> What to do: Print the listing below word for word, but drop any pictures it contains.

━━━━━━━━━━━━━━━━━━━━

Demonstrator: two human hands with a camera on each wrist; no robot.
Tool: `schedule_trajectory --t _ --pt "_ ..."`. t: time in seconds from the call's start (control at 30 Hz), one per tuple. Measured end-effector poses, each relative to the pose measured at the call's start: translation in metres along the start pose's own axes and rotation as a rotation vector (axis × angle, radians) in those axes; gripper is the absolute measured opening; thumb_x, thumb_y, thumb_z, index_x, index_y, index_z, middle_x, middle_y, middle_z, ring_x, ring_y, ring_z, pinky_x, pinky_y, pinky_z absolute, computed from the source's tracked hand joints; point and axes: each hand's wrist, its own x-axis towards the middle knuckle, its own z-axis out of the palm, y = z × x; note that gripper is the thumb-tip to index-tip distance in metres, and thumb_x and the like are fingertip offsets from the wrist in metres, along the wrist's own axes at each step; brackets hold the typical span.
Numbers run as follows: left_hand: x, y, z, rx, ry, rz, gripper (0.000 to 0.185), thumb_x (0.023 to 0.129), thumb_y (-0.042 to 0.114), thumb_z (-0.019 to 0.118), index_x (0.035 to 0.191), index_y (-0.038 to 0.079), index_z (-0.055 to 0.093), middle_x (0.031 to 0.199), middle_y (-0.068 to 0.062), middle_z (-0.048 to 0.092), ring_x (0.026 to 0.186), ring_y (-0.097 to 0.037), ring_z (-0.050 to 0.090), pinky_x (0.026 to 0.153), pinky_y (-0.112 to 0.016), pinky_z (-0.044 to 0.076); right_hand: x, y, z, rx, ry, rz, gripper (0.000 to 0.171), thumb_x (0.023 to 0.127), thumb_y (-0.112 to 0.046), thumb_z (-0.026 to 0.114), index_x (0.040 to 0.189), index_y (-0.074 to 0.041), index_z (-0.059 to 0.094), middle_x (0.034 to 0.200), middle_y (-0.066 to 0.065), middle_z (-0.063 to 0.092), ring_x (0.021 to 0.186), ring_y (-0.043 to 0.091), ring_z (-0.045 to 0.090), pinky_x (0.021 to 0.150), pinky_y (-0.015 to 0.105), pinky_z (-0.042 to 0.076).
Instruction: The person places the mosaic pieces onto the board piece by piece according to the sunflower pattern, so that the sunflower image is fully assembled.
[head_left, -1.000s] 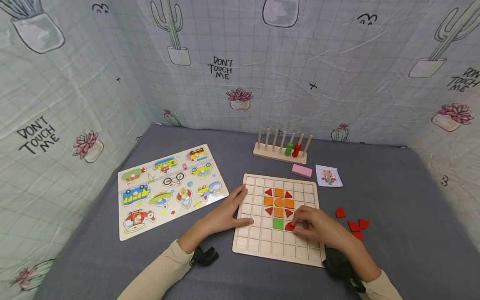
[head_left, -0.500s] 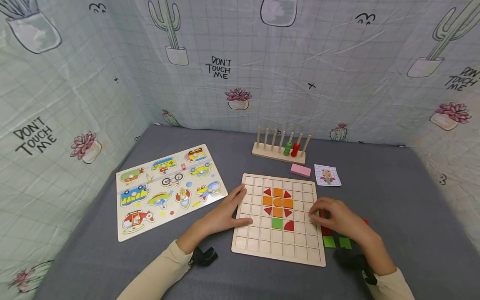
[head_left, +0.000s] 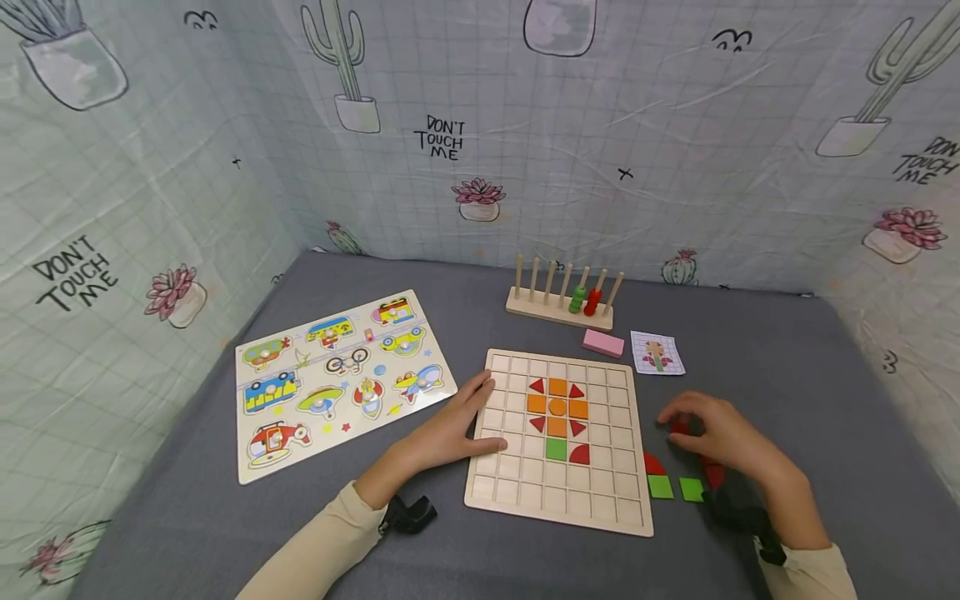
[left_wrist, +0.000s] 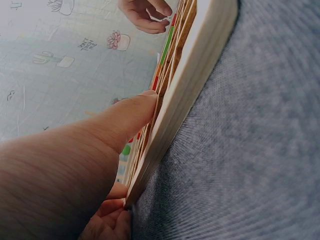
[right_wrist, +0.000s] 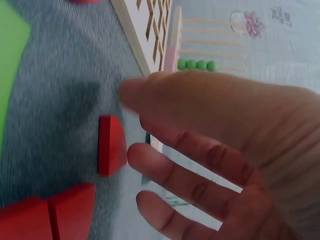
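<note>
My left hand [head_left: 447, 427] rests at the left edge of a wooden grid board [head_left: 517, 487], its thumb [left_wrist: 137, 107] lying over the rim. On the board are orange squares, an orange circle [head_left: 557, 407], red triangles, a green square [head_left: 556, 449] and a red quarter-circle [head_left: 580, 454]. Right of the board, my right hand [head_left: 716, 433] hovers with spread fingers around a red quarter-circle piece [right_wrist: 111, 145] on the cloth. In the right wrist view the fingertips are close to this piece, with nothing held between them. My palm partly covers other red pieces [right_wrist: 72, 212] in the head view.
Two green squares [head_left: 660, 487] and a red piece [head_left: 654, 463] lie beside the board's right edge. Behind it stand a peg rack [head_left: 555, 308] with green and red beads, a pink block [head_left: 603, 342] and a pattern card [head_left: 657, 353]. A vehicle puzzle [head_left: 345, 379] lies at left.
My right hand has let go of the red quarter-circle on the board, right of the green square, and moved right to the loose red pieces. My left hand has stayed in place.
</note>
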Motion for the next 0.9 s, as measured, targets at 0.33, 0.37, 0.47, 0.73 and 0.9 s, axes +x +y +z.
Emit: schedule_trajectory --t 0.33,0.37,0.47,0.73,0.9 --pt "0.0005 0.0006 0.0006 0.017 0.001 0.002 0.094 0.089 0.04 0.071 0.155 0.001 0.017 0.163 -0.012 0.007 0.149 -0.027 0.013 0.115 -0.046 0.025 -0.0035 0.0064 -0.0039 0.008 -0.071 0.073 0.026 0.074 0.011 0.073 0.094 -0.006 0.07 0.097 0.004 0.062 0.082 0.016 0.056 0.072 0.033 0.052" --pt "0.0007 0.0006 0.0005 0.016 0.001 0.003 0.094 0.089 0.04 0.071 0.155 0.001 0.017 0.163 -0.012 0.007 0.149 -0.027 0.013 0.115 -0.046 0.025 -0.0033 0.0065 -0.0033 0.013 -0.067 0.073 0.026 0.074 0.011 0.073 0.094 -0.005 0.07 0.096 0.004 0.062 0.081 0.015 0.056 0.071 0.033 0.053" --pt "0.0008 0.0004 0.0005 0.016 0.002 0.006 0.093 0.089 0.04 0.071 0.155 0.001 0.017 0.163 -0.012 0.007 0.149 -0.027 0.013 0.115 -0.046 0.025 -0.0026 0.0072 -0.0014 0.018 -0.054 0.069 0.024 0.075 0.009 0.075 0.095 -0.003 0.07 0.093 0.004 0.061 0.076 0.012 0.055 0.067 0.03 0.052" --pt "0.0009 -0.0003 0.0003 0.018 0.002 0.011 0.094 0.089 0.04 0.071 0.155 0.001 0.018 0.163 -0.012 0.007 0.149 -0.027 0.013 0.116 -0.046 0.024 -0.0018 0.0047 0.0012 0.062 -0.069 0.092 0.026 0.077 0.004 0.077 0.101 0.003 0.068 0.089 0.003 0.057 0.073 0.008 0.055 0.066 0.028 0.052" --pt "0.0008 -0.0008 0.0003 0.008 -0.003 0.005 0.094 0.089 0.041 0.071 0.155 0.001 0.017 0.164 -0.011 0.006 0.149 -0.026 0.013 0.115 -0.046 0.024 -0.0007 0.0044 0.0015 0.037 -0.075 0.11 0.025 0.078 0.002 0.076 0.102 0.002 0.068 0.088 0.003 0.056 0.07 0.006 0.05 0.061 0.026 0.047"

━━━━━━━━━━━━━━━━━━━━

> Exercise response:
Demonstrator: two human hands with a camera on each wrist; no robot.
Tool: `schedule_trajectory --t _ --pt "_ ..."`. t: time in seconds from the call's start (control at 30 Hz), one per tuple. Measured end-effector poses, each relative to the pose measured at the call's start: translation in metres along the start pose's own axes and rotation as a rotation vector (axis × angle, radians) in those axes; gripper is the absolute measured opening; thumb_x, thumb_y, thumb_z, index_x, index_y, index_z, middle_x, middle_y, middle_z, ring_x, ring_y, ring_z, pinky_x, pinky_y, pinky_z absolute, computed from the source's tracked hand joints; point and axes: each hand's wrist, its own x-axis towards the middle knuckle, its own z-axis out of the palm, y = z × x; note that gripper is the thumb-tip to index-tip distance in metres, and thumb_x and the like are fingertip offsets from the wrist in metres, along the wrist's own axes at each step; brackets hold the typical span.
Numbers run as follows: left_hand: x, y, z, rx, ry, rz, gripper (0.000 to 0.185), thumb_x (0.023 to 0.129), thumb_y (-0.042 to 0.114), thumb_z (-0.019 to 0.118), index_x (0.035 to 0.191), index_y (-0.038 to 0.079), index_z (-0.055 to 0.093), middle_x (0.031 to 0.199), middle_y (-0.068 to 0.062), middle_z (-0.048 to 0.092), ring_x (0.026 to 0.186), ring_y (-0.097 to 0.037), ring_z (-0.050 to 0.090), pinky_x (0.026 to 0.153), pinky_y (-0.112 to 0.016), pinky_z (-0.044 to 0.076); right_hand: x, y, z, rx, ry, rz, gripper (0.000 to 0.171), thumb_x (0.023 to 0.127), thumb_y (-0.112 to 0.046), thumb_z (-0.026 to 0.114), index_x (0.040 to 0.189), index_y (-0.074 to 0.041), index_z (-0.059 to 0.094), middle_x (0.034 to 0.200), middle_y (-0.066 to 0.065), middle_z (-0.063 to 0.092), ring_x (0.021 to 0.186), ring_y (-0.043 to 0.091), ring_z (-0.045 to 0.090), pinky_x (0.021 to 0.150), pinky_y (-0.015 to 0.105), pinky_z (-0.042 to 0.076).
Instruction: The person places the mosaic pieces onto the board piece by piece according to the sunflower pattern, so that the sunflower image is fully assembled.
[head_left, -1.000s] 
[head_left, -0.500s] 
[head_left, +0.000s] 
[left_wrist, +0.000s] 
[right_wrist, +0.000s] 
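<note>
My left hand [head_left: 447, 427] rests at the left edge of a wooden grid board [head_left: 517, 487], its thumb [left_wrist: 137, 107] lying over the rim. On the board are orange squares, an orange circle [head_left: 557, 407], red triangles, a green square [head_left: 556, 449] and a red quarter-circle [head_left: 580, 454]. Right of the board, my right hand [head_left: 716, 433] hovers with spread fingers around a red quarter-circle piece [right_wrist: 111, 145] on the cloth. In the right wrist view the fingertips are close to this piece, with nothing held between them. My palm partly covers other red pieces [right_wrist: 72, 212] in the head view.
Two green squares [head_left: 660, 487] and a red piece [head_left: 654, 463] lie beside the board's right edge. Behind it stand a peg rack [head_left: 555, 308] with green and red beads, a pink block [head_left: 603, 342] and a pattern card [head_left: 657, 353]. A vehicle puzzle [head_left: 345, 379] lies at left.
My right hand has let go of the red quarter-circle on the board, right of the green square, and moved right to the loose red pieces. My left hand has stayed in place.
</note>
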Motion for the next 0.9 s, as measured, targets at 0.33, 0.37, 0.47, 0.73 and 0.9 s, axes +x +y +z.
Emit: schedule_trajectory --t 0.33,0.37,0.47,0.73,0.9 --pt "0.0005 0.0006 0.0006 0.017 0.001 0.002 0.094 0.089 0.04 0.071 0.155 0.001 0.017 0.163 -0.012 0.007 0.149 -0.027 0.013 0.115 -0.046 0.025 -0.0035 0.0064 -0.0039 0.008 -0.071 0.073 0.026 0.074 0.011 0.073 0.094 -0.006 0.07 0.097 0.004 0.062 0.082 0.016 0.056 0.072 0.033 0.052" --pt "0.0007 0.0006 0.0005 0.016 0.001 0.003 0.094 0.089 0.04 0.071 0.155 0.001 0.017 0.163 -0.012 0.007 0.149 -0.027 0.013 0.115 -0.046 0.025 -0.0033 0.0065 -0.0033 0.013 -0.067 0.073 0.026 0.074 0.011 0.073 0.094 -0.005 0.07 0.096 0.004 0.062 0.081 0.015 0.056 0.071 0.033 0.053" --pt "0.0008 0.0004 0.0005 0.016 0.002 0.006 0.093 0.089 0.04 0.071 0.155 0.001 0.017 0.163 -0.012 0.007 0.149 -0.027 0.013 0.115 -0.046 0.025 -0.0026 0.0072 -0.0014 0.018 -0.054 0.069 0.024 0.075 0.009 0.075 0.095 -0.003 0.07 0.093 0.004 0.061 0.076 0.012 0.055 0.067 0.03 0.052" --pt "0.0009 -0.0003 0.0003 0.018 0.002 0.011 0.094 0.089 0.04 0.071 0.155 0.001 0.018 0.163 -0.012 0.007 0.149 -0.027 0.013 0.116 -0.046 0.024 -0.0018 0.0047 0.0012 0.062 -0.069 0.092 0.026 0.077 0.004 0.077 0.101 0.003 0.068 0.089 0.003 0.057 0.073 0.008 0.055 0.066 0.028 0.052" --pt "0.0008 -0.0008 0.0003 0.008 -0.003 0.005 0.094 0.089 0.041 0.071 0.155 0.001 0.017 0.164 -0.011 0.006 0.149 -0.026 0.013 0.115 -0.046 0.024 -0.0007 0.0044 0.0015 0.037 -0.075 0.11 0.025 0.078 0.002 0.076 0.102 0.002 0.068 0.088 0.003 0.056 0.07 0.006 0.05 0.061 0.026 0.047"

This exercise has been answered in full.